-- Opening Marker --
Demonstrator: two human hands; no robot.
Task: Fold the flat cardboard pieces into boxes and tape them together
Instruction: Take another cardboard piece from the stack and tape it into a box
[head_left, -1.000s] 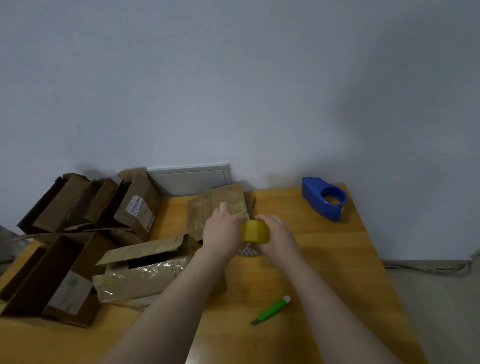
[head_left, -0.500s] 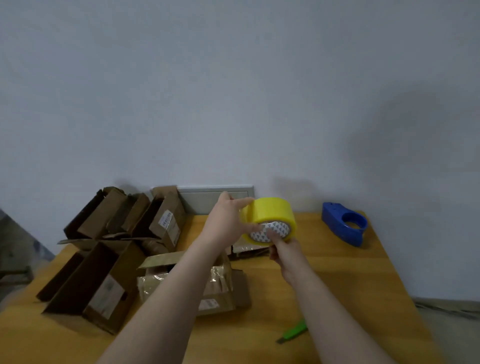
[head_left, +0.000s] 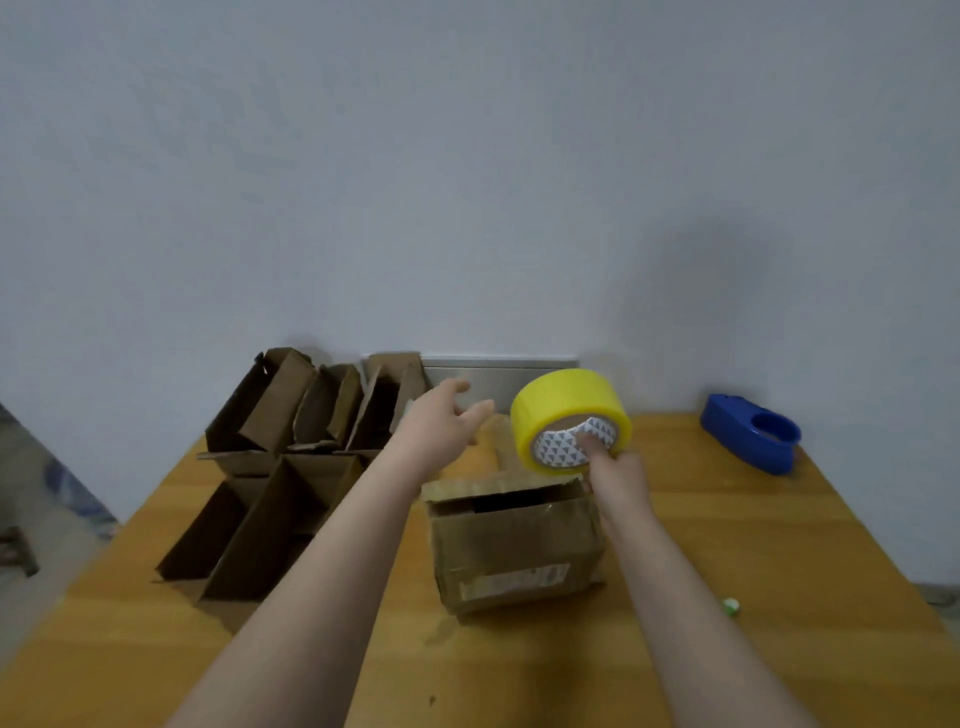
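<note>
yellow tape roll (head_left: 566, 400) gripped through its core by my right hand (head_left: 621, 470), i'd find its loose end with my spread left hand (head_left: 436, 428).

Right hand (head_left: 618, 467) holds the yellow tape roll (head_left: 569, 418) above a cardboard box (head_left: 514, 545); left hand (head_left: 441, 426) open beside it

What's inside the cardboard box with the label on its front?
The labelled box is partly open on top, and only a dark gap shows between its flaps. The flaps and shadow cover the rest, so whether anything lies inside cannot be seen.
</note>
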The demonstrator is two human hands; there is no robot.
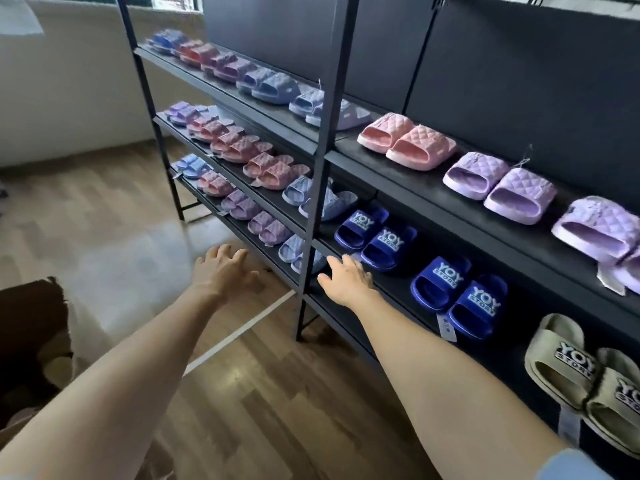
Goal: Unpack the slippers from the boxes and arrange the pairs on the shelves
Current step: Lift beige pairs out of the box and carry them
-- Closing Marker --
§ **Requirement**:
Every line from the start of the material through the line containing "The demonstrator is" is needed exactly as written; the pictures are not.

§ **Reply**:
Demonstrator: two human hands; no robot.
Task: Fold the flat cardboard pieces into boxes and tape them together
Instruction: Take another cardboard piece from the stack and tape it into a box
[head_left, -1.000s] 
[head_left, -0.500s] 
[head_left, +0.000s] 
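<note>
yellow tape roll (head_left: 566, 400) gripped through its core by my right hand (head_left: 621, 470), i'd find its loose end with my spread left hand (head_left: 436, 428).

Right hand (head_left: 618, 467) holds the yellow tape roll (head_left: 569, 418) above a cardboard box (head_left: 514, 545); left hand (head_left: 441, 426) open beside it

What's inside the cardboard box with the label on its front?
The labelled box is partly open on top, and only a dark gap shows between its flaps. The flaps and shadow cover the rest, so whether anything lies inside cannot be seen.
</note>
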The demonstrator is two human hands; there is no robot.

There is no more to the exercise.